Immunohistochemical and molecular characteristics of MBC have shown a greater incidence of hormone receptor positivity and significantly less frequent overexpression of HER2/neu. In females with breast cancer, tumors are ER-positive in 77% of patients compared with 92% of ER-positive tumors in males. The incidence of HER2 overexpression is only 2% to 15% in MBC; approximately 18% to 20% of all female breast cancers overexpress HER2.

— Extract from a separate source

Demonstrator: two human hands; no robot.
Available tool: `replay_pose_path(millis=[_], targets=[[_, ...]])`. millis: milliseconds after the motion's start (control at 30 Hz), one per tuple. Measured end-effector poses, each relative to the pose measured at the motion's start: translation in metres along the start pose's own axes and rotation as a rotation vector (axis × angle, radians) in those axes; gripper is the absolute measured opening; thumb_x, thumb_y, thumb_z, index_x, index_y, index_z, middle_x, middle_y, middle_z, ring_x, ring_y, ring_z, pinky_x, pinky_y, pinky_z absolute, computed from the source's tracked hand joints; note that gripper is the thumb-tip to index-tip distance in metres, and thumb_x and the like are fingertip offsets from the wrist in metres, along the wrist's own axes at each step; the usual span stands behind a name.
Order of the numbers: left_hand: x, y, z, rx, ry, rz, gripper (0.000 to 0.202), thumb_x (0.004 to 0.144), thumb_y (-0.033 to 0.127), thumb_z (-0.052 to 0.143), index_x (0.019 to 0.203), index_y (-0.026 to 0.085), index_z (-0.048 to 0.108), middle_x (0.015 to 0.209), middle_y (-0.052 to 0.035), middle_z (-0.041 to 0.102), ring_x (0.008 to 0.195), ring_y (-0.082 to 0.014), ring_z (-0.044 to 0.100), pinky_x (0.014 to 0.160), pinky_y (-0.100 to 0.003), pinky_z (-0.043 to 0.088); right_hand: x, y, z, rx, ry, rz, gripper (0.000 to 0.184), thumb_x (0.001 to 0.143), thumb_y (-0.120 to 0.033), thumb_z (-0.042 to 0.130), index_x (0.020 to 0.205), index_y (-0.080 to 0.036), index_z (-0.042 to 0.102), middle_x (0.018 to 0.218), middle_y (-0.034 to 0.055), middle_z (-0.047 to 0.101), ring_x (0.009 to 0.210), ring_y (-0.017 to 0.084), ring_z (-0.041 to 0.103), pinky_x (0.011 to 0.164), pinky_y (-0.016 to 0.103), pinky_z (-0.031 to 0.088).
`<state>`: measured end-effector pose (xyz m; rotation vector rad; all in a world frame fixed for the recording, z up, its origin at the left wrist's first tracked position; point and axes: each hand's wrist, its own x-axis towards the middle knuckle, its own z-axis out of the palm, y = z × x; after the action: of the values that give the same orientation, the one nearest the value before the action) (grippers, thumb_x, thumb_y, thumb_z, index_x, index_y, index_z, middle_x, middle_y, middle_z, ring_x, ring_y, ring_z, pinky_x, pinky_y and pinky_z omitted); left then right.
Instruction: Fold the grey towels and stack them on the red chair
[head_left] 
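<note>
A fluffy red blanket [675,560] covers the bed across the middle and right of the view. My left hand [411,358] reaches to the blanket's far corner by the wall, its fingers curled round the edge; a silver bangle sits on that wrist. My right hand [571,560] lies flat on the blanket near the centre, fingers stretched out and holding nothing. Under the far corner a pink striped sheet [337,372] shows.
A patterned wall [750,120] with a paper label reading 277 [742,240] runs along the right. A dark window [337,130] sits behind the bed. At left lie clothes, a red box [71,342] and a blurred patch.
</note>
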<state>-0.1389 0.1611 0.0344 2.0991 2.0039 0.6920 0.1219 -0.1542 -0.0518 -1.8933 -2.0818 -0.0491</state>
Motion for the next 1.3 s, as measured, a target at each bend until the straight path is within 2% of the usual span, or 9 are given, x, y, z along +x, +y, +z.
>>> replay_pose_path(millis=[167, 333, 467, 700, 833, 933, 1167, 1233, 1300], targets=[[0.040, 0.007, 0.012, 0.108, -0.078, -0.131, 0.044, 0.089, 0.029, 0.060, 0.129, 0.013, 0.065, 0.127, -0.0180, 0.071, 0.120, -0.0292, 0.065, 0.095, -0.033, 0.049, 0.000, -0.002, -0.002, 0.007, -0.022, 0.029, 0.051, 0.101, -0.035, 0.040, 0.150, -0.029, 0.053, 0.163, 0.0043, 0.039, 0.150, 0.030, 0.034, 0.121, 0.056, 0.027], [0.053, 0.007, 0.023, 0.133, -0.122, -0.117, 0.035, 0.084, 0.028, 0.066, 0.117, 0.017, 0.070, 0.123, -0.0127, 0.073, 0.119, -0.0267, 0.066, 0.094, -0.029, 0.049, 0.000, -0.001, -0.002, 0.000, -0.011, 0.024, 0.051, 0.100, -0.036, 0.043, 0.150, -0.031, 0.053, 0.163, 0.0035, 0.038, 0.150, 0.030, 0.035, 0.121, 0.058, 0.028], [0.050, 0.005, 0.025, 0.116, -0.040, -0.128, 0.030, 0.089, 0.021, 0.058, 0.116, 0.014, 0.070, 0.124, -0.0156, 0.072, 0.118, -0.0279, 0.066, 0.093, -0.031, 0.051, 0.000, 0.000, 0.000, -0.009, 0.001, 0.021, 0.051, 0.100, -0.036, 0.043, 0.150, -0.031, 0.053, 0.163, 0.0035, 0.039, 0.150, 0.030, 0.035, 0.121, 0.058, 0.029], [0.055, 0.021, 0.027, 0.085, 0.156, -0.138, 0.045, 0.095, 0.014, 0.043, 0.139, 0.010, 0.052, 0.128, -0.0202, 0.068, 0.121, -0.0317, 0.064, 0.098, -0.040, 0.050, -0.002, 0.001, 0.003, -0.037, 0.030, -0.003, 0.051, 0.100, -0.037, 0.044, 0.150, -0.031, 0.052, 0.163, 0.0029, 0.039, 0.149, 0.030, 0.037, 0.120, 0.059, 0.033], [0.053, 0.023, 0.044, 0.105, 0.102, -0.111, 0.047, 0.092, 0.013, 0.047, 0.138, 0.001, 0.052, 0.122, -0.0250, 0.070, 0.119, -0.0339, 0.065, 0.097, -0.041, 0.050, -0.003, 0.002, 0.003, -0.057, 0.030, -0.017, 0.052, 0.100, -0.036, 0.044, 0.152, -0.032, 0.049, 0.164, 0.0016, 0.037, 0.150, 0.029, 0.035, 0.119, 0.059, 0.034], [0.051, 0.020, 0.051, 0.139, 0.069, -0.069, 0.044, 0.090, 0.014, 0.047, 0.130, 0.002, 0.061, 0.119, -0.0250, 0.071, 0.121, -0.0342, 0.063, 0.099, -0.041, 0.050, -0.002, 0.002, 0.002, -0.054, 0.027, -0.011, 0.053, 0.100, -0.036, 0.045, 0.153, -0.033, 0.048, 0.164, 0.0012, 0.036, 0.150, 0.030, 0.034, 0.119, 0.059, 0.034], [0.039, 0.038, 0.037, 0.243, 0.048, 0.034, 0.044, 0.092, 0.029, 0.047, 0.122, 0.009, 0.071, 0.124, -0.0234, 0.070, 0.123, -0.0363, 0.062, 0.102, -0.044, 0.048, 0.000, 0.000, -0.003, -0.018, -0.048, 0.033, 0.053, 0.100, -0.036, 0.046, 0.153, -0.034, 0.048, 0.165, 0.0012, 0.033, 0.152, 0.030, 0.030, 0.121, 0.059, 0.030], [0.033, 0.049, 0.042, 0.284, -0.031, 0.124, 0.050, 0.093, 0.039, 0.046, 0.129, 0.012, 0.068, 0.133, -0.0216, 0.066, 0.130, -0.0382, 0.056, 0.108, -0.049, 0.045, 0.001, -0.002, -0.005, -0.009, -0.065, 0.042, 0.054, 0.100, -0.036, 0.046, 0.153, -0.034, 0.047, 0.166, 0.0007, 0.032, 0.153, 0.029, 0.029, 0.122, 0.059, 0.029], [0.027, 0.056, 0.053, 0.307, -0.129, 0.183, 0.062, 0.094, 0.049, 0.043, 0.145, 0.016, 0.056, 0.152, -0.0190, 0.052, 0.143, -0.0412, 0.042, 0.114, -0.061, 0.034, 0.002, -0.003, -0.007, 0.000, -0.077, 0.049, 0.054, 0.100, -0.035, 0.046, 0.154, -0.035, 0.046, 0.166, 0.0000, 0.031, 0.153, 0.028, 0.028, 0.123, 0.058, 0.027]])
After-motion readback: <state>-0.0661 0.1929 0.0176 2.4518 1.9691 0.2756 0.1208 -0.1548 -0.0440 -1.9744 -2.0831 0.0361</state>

More information has become available regarding molecular markers in MBC. In a series of 134 cases of MBC, tumor samples were analyzed for ER, PR, HER2, AR, the proto-oncogene p53, the cell cycle regulatory protein cyclin D1, a marker of apoptosis bcl-2, among others. According to immunohistochemically defined molecular subtypes, the vast majority of cases were classified as luminal A (75%), whereas 21% of tumors were luminal B. No HER2-driven cases were identified; all HER2-positive cases (3%) showed ER positivity and were classified as luminal B. The remaining 4% of cases were basal-like. Expression of AR (81%), bcl-2 (75%), and cyclin D1 (77%) were very common, in line with previous studies. Approximately half of the tumors were positive for p21 (48%) and BRST2 (56%). p21, the most important downstream effector of p53, is a universal cyclin/cyclin-dependent kinase inhibitor which inhibits proliferation and has been associated with worse disease-free survival. Overexpression of p21 has been seen more frequently in MBC than in female breast cancer. In contrast, p53 accumulation (15%) was rare, somewhat lower than other reports in which up to 54% of samples were p53-positive. Expression of the basal markers CK5/6 (9%), CK14 (1%), and EGFR (12%) were encountered infrequently. This study also elucidated the clinical relevance of several biomarkers in MBC. PR-positive and bcl-2-positive tumors showed favorable histologic features, whereas HER2-positive, ki67-positive, and p21-positive tumors correlated with higher grade and mitotic count. p53 and BRST2 significantly predicted the presence of lymph node metastases, and PR negativity and p53 accumulation emerged as independent predictors of decreased survival.